Did you see the now infamous Oprah Winfrey interview with Meghan Markle? The Duchess of Sussex let slip that she and Prince Harry were married a few days before the public ceremony at Windsor Castle. This caused an unholy outcry and great consternation; the press threw up their proverbial hands in total horror. There were cries of ‘she’s misinformed’, ‘she doesn’t understand the British system’ even that her claims were a sham.
However, it was later confirmed that they were legally married on May 19th 2018 in what was the third most watched event on TV. It was televised around the world and in front of billions (yep literally thousands of millions) of people Meghan and Harry became husband and wife. It was seen as a magical day with all the pomp and circumstance of a British royal wedding. And the day after, the entire wedding, was put on YouTube and to-date it’s been watched 35.53 million times. Wow, it doesn’t get much more public than that!
So why did Meghan say they’d been married three days earlier? Was she confused or misinformed? Well the short answer is she wasn’t either of these things. The morning after the interview with Oprah a spokesperson for Meghan and Harry clarified that they had had a very private ceremony in their back garden on 16th May and in front of the Archbishop of Canterbury they had exchanged vows.
Many years ago, I was in a similar situation. No, I didn’t marry a prince but I did have two wedding ceremonies. We were living abroad in Borneo at the time and you may laugh but because I was under 21 years old I had to have a formal letter from my dad saying he gave his permission for me to marry. After the civil ceremony we honeymooned in Singapore and I was so excited when I signed the hotel register as Mrs McKernan. There was a British Embassy there so we took our shiny new marriage certificate and I updated my passport with my new name and status. I remember feeling very adult and incredibly grown up. Even though I was actually 18 at the time! I was now Mrs McKernan and I was most definitely married. I had the proof!
Fast forward seven months and we’re back in the UK. My parents were both religious and so a civil wedding just didn’t cut the mustard. As well as that, there was no way my mum was going to be denied a proper wedding for her only daughter. So we had ceremony number two. And that’s what Meghan, The Duchess of Sussex and I have in common!

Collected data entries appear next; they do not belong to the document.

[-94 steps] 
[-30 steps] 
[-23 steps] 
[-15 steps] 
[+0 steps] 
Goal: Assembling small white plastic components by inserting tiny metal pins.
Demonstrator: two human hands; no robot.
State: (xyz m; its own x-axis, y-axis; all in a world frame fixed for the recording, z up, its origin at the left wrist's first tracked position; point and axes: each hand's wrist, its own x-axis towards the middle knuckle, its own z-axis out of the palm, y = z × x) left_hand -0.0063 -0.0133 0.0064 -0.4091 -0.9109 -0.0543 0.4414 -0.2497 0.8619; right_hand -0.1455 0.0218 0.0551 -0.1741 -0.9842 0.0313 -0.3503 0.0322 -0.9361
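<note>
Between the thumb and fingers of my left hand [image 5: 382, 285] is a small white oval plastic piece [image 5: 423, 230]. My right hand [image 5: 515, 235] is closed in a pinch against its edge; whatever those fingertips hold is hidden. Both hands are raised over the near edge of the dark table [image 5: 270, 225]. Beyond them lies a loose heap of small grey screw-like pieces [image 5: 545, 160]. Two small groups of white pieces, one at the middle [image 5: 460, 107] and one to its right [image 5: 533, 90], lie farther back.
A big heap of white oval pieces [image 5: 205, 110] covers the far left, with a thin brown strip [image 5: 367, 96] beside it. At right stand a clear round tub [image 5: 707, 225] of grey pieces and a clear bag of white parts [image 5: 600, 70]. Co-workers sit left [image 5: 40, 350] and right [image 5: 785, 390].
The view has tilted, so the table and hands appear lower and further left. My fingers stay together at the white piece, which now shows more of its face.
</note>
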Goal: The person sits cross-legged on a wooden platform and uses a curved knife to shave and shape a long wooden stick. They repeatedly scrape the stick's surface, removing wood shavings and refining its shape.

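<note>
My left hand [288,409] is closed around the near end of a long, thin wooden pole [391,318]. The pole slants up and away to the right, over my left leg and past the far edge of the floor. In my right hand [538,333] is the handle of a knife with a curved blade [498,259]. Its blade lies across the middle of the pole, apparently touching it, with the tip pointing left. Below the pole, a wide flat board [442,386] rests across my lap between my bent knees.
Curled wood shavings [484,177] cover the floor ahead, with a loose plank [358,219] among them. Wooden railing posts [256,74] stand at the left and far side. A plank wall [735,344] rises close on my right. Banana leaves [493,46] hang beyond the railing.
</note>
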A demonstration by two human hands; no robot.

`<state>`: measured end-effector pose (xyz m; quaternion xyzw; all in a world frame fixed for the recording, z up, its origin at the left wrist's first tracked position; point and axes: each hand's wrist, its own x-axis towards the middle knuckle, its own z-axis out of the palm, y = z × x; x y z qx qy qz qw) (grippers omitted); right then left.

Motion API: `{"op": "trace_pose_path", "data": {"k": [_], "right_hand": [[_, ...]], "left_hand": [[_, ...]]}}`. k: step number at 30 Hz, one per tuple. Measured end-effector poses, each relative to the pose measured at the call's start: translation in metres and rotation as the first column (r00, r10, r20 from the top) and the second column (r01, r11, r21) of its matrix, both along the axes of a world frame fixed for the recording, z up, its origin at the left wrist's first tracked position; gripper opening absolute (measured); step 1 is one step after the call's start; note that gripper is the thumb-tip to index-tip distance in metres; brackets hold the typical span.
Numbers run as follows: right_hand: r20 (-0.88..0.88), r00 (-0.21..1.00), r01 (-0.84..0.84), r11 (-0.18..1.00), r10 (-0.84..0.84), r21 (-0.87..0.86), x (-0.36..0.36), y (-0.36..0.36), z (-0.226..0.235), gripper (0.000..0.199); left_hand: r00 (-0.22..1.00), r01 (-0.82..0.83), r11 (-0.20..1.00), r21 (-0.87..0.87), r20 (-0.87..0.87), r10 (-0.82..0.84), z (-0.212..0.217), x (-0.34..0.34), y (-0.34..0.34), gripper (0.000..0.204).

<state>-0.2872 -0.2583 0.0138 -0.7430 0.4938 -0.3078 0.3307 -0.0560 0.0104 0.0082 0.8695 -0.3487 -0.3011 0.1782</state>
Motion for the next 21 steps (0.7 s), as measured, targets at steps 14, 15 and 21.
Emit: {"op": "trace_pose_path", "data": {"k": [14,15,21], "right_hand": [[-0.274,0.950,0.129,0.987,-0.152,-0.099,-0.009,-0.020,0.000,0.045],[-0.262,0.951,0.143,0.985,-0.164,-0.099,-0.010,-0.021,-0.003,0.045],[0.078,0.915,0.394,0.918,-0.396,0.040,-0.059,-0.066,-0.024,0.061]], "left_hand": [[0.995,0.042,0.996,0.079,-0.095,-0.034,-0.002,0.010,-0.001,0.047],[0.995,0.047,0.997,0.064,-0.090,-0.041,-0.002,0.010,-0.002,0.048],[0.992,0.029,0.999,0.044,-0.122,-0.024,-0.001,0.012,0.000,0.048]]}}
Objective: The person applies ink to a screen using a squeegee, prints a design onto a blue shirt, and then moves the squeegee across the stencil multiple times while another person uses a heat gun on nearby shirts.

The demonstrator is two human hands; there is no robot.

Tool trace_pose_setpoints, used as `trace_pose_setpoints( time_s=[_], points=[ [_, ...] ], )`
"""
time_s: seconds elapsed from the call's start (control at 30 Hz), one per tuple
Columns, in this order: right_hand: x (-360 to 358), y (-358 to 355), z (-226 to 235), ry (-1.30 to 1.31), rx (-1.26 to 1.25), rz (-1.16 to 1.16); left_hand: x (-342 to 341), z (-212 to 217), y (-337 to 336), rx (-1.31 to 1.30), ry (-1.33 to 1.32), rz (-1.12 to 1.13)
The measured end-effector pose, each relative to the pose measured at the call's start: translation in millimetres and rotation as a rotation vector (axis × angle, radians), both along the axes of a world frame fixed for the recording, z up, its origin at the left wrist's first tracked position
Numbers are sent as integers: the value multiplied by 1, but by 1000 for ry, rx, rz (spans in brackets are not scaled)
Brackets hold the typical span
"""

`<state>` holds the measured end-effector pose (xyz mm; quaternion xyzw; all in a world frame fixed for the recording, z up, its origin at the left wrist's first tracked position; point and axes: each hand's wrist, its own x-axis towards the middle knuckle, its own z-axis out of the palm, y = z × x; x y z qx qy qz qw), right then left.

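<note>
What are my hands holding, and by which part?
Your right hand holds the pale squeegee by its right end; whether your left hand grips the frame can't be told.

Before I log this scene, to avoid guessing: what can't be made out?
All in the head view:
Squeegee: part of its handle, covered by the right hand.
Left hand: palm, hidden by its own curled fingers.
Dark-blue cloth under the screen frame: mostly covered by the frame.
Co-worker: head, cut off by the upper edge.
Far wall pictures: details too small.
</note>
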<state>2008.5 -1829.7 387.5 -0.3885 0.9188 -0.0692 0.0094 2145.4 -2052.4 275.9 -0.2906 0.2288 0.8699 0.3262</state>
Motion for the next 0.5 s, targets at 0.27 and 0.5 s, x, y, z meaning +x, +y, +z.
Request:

After Meghan’s comments I watched the furore unfold around the world and I began thinking. I ended up asking myself quite a deep and meaningful question, which was…….. at which wedding did I feel I was married? Now I really need some thinking time and a large cuppa tea!
At our civil ceremony we were told to arrive at the Town Hall at 8am and the registrar would marry us sometime in the morning. The Town Hall was easy to find, as was the registry desk; it was the one next to the taxes desk, between the car registration and water supply desks! When we were called forward, we stood, raised our hands and said the given words (including lots of passport numbers). We paid the fee and had our two witnesses sign the certificate. Job done.
The following year back in the UK, my mum had had a great time planning and organising the entire wedding. We had relatives from England and Ireland as well as our many friends and family friends join us on our amazing day. As we stood in the church in front of everyone, I looked Brian in the eye and said my vows. That’s when the magnitude of what I was committing to and the realisation of how much I really loved him took my breath away. I remember feeling warm and fuzzy deep down in my core. I remember a very slight wobble immediately followed by a deep sense of belonging and connectivity. I knew this was right and I remember thinking ‘oh my goodness I’m married’.
Of course our legal marriage can be annulled anytime by going through the divorce process. I can change my name and unless I told you otherwise, you’d be none the wiser. BUT those solemn vows we made to each other in front of the people we loved most are sacred and they bind us together like a wedding certificate never could.
Of course Meghan and Harry’s royal wedding on 18th May was a magnificent, resplendent pageant with all of the fanfare a royal wedding day requires but it was also incredibly public. Whereas that time in the garden must have felt like an oasis of peace; a spring garden in bloom giving them a quiet, personal space. A space where they could have a ceremony which focused on their love and commitment as well as the promises and vows they wanted to exchange. Harry and Meghan not the Duke and Duchess of Sussex.
So that’s my take on Meghan’s comment to Oprah. That day in the garden was when Meghan felt the weight, magnitude and love of the words she spoke to the man she loved, that was the day she married him.
And the same is true for the weddings I conduct for my couples. They travel from all over the world to be married in France but here the requirements are such that most of my couples register their marriages in their home country and then have a wedding ceremony here. The ceremonies I conduct are bespoke and very personal which means they’re incredibly meaningful. Yes I like to sprinkle the humour around but when you‘re saying your vows, when you’re looking deep into your partner’s eyes, when everyone is hanging on your every word – that’s when you know in your heart of hearts that you’re making a lifelong commitment, declaring your love to the person who is stood in front of you and making promises that will span the years and will be just as meaningful on your 40th, 50th and maybe even 60th wedding anniversaries. You are definitely getting married.